§ **TASK DIRECTIONS**
Below is a listing. Write out exactly its lines between the one holding "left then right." and the one holding "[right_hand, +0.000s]", inclusive.

§ **DATA BLOCK**
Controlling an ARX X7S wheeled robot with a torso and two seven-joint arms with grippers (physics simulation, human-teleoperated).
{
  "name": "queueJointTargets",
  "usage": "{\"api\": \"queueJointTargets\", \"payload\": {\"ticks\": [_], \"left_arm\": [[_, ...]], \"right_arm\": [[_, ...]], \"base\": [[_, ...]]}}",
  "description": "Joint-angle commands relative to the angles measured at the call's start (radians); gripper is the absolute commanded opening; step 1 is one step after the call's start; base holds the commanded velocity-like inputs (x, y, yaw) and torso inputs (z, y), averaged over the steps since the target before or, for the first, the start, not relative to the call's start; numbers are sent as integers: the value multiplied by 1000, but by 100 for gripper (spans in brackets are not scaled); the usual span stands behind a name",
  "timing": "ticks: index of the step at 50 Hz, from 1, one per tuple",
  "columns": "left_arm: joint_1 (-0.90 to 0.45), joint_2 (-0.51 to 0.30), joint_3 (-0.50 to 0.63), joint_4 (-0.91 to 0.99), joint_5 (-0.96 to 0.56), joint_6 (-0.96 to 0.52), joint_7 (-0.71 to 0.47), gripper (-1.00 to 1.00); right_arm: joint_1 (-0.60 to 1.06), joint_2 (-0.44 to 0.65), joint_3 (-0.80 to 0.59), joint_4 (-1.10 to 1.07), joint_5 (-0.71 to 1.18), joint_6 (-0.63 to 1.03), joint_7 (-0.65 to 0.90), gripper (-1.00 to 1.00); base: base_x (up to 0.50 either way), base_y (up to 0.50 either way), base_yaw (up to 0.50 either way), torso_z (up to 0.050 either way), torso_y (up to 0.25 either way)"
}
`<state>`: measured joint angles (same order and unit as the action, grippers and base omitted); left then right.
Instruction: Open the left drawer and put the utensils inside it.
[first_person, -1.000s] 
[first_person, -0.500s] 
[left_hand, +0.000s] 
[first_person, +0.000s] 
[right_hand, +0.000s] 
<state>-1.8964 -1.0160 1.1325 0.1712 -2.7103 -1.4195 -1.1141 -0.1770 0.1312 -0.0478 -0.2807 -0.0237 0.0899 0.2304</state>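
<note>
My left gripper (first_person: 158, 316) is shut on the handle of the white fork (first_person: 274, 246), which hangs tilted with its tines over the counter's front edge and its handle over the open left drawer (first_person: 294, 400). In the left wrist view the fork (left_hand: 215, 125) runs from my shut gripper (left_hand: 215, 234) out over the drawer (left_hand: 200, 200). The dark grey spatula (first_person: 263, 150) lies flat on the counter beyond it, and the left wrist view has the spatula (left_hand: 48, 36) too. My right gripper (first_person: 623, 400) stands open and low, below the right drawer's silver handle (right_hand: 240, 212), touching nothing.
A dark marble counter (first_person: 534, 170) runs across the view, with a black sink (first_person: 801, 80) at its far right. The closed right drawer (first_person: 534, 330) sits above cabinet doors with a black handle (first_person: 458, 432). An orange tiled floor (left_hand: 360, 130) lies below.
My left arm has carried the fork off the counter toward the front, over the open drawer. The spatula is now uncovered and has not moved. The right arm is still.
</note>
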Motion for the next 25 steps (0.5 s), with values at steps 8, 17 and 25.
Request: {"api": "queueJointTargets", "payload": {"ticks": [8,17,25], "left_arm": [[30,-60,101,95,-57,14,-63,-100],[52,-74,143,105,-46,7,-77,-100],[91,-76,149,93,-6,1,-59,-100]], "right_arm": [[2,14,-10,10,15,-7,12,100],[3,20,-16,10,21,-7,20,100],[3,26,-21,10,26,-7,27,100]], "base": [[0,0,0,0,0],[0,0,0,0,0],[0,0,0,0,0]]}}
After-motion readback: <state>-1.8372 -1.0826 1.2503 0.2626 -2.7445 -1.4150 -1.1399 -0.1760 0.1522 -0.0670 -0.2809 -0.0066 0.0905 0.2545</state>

§ **ANSWER FOR THE TASK**
`<state>`: measured joint angles (same order and unit as the action, grippers and base omitted); left then right.
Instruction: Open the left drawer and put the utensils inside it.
[first_person, -1.000s] 
[first_person, -0.500s] 
[left_hand, +0.000s] 
[first_person, +0.000s] 
[right_hand, +0.000s] 

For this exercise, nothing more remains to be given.